__Your goal__: Pictures stay out, but every line of the data is copied exactly.

(Collected material Opens)

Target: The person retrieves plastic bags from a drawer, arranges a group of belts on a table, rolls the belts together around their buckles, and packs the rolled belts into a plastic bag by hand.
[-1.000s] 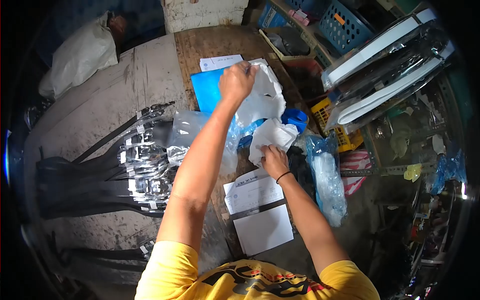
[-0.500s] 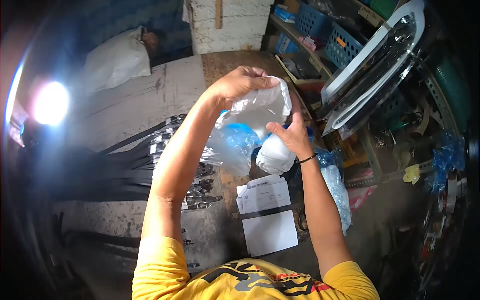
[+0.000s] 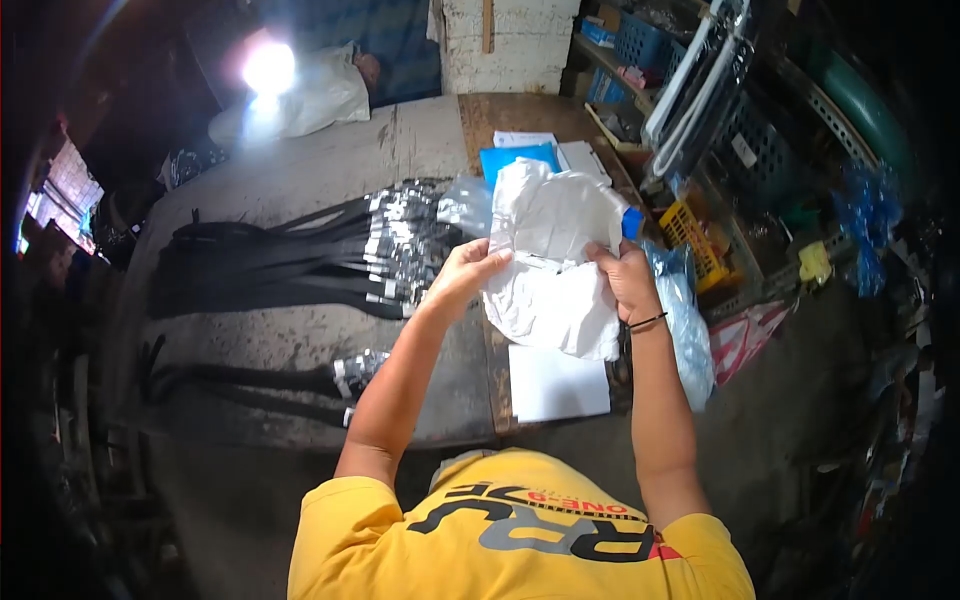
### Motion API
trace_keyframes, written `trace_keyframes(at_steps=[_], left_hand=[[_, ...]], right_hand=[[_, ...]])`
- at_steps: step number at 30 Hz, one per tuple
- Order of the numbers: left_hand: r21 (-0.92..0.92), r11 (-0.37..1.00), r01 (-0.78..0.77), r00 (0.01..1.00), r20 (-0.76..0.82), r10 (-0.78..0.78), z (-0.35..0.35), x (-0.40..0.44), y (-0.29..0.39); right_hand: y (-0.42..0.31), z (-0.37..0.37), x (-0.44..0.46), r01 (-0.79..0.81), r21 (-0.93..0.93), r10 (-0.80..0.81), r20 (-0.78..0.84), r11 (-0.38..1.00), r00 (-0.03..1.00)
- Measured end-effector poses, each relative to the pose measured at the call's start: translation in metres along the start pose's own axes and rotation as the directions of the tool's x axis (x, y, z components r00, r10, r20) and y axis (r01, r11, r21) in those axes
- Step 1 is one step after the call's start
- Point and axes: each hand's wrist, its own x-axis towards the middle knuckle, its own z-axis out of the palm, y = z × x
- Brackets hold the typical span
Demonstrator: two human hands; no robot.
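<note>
A crumpled white plastic bag (image 3: 560, 310) is spread between my two hands over the right part of the table. My left hand (image 3: 466, 275) pinches its left edge, thumb on top. On the opposite edge my right hand (image 3: 628, 282) grips it with thumb and fingers; a dark band circles that wrist. The bag's upper part stands up and its lower part hangs toward me. Behind it lie a blue packet (image 3: 515, 160) and a clear plastic bag (image 3: 466, 205). White paper sheets (image 3: 560, 385) show just below the bag.
Black straps with shiny wrapped ends (image 3: 300, 270) lie in rows across the table (image 3: 420, 130) on the left. At the right are a clear bluish plastic bag (image 3: 685, 330), a yellow basket (image 3: 693, 245) and shelves with blue baskets (image 3: 640, 42). A white sack (image 3: 330, 95) rests at the back.
Both hands have come down and nearer to me with the white bag. My right hand, earlier with its fingers spread beside the bag, now grips its edge. The head view has shifted.
</note>
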Motion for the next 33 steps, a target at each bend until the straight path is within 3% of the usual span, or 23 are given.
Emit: trace_keyframes(at_steps=[2, 4, 6, 8, 9, 10, 11, 14, 15, 16, 17, 18, 19, 20, 23, 24, 25, 26, 28, 29, 30, 32, 33], left_hand=[[-0.079, 0.995, -0.058, 0.997, -0.053, 0.053, 0.007, -0.026, -0.022], [-0.150, 0.982, -0.111, 0.989, -0.118, 0.094, 0.017, -0.056, -0.035], [-0.181, 0.964, -0.193, 0.971, -0.175, 0.162, 0.023, -0.083, -0.044], [-0.187, 0.963, -0.194, 0.961, -0.235, 0.148, 0.021, -0.114, -0.052], [-0.175, 0.972, -0.156, 0.975, -0.184, 0.123, 0.013, -0.130, -0.055], [-0.161, 0.980, -0.116, 0.987, -0.132, 0.095, 0.007, -0.144, -0.058], [-0.331, 0.926, -0.181, 0.984, -0.053, 0.173, 0.008, -0.158, -0.065], [-0.493, 0.865, -0.092, 0.996, -0.045, 0.081, 0.005, -0.201, -0.051], [-0.347, 0.935, -0.075, 0.996, -0.075, 0.052, 0.002, -0.210, -0.048], [-0.345, 0.935, -0.076, 0.995, -0.085, 0.050, 0.006, -0.218, -0.034], [0.016, 1.000, -0.016, 0.999, -0.052, 0.017, 0.008, -0.226, -0.018], [0.376, 0.926, 0.039, 0.999, -0.029, -0.030, 0.006, -0.230, -0.009], [0.471, 0.881, 0.054, 0.992, 0.078, -0.103, -0.006, -0.226, -0.015], [0.468, 0.882, 0.060, 0.991, 0.078, -0.109, -0.007, -0.230, -0.017], [0.559, 0.829, 0.022, 0.973, 0.177, -0.146, 0.000, -0.227, -0.021], [0.481, 0.874, 0.065, 0.955, 0.224, -0.195, -0.008, -0.224, -0.035], [0.402, 0.908, 0.113, 0.932, 0.275, -0.238, -0.013, -0.225, -0.039], [0.365, 0.930, 0.048, 0.975, 0.186, -0.123, -0.020, -0.231, -0.044], [0.144, 0.968, 0.207, 0.977, 0.024, -0.213, -0.051, -0.235, -0.053], [-0.036, 0.988, 0.152, 0.988, -0.015, -0.153, -0.069, -0.235, -0.061], [-0.043, 0.988, 0.150, 0.988, -0.015, -0.151, -0.088, -0.235, -0.064], [-0.100, 0.991, 0.094, 0.990, -0.093, -0.103, -0.121, -0.238, -0.069], [-0.135, 0.987, 0.089, 0.993, -0.060, -0.098, -0.136, -0.240, -0.069]], right_hand=[[0.013, -0.014, -0.024, -0.083, -0.069, 0.082, -0.015, 0.994, 0.997], [0.022, -0.020, -0.056, -0.113, 0.011, 0.113, 0.044, 0.994, 0.993], [0.030, -0.020, -0.091, -0.054, 0.220, 0.027, 0.123, 0.974, 0.992], [0.066, -0.040, -0.104, -0.038, 0.238, 0.007, 0.132, 0.970, 0.991], [0.063, -0.036, -0.117, 0.018, 0.133, -0.035, 0.123, 0.991, 0.992], [0.060, -0.031, -0.129, 0.226, 0.153, -0.250, 0.163, 0.962, 0.954], [0.062, -0.028, -0.137, 0.247, 0.163, -0.273, 0.165, 0.955, 0.948], [0.055, -0.010, -0.164, 0.270, 0.154, -0.297, 0.198, 0.951, 0.934], [0.053, -0.003, -0.171, 0.277, 0.111, -0.296, 0.244, 0.955, 0.924], [0.050, 0.003, -0.176, 0.282, 0.069, -0.290, 0.290, 0.957, 0.912], [0.045, 0.011, -0.181, 0.231, 0.110, -0.256, 0.356, 0.967, 0.899], [0.043, 0.019, -0.182, 0.224, 0.113, -0.250, 0.359, 0.968, 0.899], [0.042, 0.026, -0.181, 0.201, 0.035, -0.193, 0.482, 0.979, 0.855], [0.041, 0.034, -0.179, 0.188, -0.047, -0.124, 0.592, 0.981, 0.797], [0.045, 0.067, -0.169, 0.267, -0.122, -0.119, 0.672, 0.956, 0.731], [0.047, 0.079, -0.165, 0.304, -0.142, -0.118, 0.708, 0.942, 0.697], [0.048, 0.091, -0.162, 0.332, -0.183, -0.134, 0.663, 0.925, 0.737], [0.051, 0.107, -0.164, 0.123, -0.074, -0.062, 0.554, 0.990, 0.831], [0.046, 0.123, -0.162, -0.051, -0.010, 0.052, 0.308, 0.999, 0.950], [0.062, 0.124, -0.161, -0.040, 0.175, -0.010, 0.278, 0.984, 0.961], [0.074, 0.131, -0.165, -0.094, 0.176, 0.056, 0.210, 0.980, 0.976], [0.109, 0.154, -0.178, -0.310, 0.261, 0.244, 0.257, 0.914, 0.935], [0.127, 0.170, -0.183, -0.323, 0.248, 0.260, 0.255, 0.913, 0.932]])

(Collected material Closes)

__Task answer__:
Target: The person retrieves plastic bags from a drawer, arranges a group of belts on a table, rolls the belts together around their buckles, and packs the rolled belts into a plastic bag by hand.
[-1.000s] 
[-0.500s] 
[+0.000s] 
### Motion API
trace_keyframes, written `trace_keyframes(at_steps=[_], left_hand=[[_, ...]], right_hand=[[_, ...]])`
- at_steps: step number at 30 Hz, one per tuple
- Order of the numbers: left_hand: r21 (-0.92..0.92), r11 (-0.37..1.00), r01 (-0.78..0.77), r00 (0.01..1.00), r20 (-0.76..0.82), r10 (-0.78..0.78), z (-0.35..0.35), x (-0.40..0.44), y (-0.29..0.39); right_hand: y (-0.42..0.31), z (-0.37..0.37), x (-0.44..0.46), r01 (-0.79..0.81), r21 (-0.93..0.93), r10 (-0.80..0.81), r20 (-0.78..0.84), r11 (-0.38..1.00), r00 (-0.03..1.00)
- Measured end-effector poses, each relative to the pose measured at the call's start: translation in metres along the start pose's own axes and rotation as the directions of the tool's x axis (x, y, z components r00, r10, r20) and y axis (r01, r11, r21) in those axes
- Step 1 is one step after the call's start
- Point and axes: each hand's wrist, its own x-axis towards the middle knuckle, its own z-axis out of the palm, y = z × x
- Brackets hold the typical span
Demonstrator: two human hands; no robot.
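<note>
A crumpled white plastic bag (image 3: 560, 310) is spread between my two hands over the right part of the table. My left hand (image 3: 466, 275) pinches its left edge, thumb on top. On the opposite edge my right hand (image 3: 628, 282) grips it with thumb and fingers; a dark band circles that wrist. The bag's upper part stands up and its lower part hangs toward me. Behind it lie a blue packet (image 3: 515, 160) and a clear plastic bag (image 3: 466, 205). White paper sheets (image 3: 560, 385) show just below the bag.
Black straps with shiny wrapped ends (image 3: 300, 270) lie in rows across the table (image 3: 420, 130) on the left. At the right are a clear bluish plastic bag (image 3: 685, 330), a yellow basket (image 3: 693, 245) and shelves with blue baskets (image 3: 640, 42). A white sack (image 3: 330, 95) rests at the back.
Both hands have come down and nearer to me with the white bag. My right hand, earlier with its fingers spread beside the bag, now grips its edge. The head view has shifted.
</note>
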Motion for the next 33 steps, a target at each bend until the straight path is within 3% of the usual span, or 23 are given.
Emit: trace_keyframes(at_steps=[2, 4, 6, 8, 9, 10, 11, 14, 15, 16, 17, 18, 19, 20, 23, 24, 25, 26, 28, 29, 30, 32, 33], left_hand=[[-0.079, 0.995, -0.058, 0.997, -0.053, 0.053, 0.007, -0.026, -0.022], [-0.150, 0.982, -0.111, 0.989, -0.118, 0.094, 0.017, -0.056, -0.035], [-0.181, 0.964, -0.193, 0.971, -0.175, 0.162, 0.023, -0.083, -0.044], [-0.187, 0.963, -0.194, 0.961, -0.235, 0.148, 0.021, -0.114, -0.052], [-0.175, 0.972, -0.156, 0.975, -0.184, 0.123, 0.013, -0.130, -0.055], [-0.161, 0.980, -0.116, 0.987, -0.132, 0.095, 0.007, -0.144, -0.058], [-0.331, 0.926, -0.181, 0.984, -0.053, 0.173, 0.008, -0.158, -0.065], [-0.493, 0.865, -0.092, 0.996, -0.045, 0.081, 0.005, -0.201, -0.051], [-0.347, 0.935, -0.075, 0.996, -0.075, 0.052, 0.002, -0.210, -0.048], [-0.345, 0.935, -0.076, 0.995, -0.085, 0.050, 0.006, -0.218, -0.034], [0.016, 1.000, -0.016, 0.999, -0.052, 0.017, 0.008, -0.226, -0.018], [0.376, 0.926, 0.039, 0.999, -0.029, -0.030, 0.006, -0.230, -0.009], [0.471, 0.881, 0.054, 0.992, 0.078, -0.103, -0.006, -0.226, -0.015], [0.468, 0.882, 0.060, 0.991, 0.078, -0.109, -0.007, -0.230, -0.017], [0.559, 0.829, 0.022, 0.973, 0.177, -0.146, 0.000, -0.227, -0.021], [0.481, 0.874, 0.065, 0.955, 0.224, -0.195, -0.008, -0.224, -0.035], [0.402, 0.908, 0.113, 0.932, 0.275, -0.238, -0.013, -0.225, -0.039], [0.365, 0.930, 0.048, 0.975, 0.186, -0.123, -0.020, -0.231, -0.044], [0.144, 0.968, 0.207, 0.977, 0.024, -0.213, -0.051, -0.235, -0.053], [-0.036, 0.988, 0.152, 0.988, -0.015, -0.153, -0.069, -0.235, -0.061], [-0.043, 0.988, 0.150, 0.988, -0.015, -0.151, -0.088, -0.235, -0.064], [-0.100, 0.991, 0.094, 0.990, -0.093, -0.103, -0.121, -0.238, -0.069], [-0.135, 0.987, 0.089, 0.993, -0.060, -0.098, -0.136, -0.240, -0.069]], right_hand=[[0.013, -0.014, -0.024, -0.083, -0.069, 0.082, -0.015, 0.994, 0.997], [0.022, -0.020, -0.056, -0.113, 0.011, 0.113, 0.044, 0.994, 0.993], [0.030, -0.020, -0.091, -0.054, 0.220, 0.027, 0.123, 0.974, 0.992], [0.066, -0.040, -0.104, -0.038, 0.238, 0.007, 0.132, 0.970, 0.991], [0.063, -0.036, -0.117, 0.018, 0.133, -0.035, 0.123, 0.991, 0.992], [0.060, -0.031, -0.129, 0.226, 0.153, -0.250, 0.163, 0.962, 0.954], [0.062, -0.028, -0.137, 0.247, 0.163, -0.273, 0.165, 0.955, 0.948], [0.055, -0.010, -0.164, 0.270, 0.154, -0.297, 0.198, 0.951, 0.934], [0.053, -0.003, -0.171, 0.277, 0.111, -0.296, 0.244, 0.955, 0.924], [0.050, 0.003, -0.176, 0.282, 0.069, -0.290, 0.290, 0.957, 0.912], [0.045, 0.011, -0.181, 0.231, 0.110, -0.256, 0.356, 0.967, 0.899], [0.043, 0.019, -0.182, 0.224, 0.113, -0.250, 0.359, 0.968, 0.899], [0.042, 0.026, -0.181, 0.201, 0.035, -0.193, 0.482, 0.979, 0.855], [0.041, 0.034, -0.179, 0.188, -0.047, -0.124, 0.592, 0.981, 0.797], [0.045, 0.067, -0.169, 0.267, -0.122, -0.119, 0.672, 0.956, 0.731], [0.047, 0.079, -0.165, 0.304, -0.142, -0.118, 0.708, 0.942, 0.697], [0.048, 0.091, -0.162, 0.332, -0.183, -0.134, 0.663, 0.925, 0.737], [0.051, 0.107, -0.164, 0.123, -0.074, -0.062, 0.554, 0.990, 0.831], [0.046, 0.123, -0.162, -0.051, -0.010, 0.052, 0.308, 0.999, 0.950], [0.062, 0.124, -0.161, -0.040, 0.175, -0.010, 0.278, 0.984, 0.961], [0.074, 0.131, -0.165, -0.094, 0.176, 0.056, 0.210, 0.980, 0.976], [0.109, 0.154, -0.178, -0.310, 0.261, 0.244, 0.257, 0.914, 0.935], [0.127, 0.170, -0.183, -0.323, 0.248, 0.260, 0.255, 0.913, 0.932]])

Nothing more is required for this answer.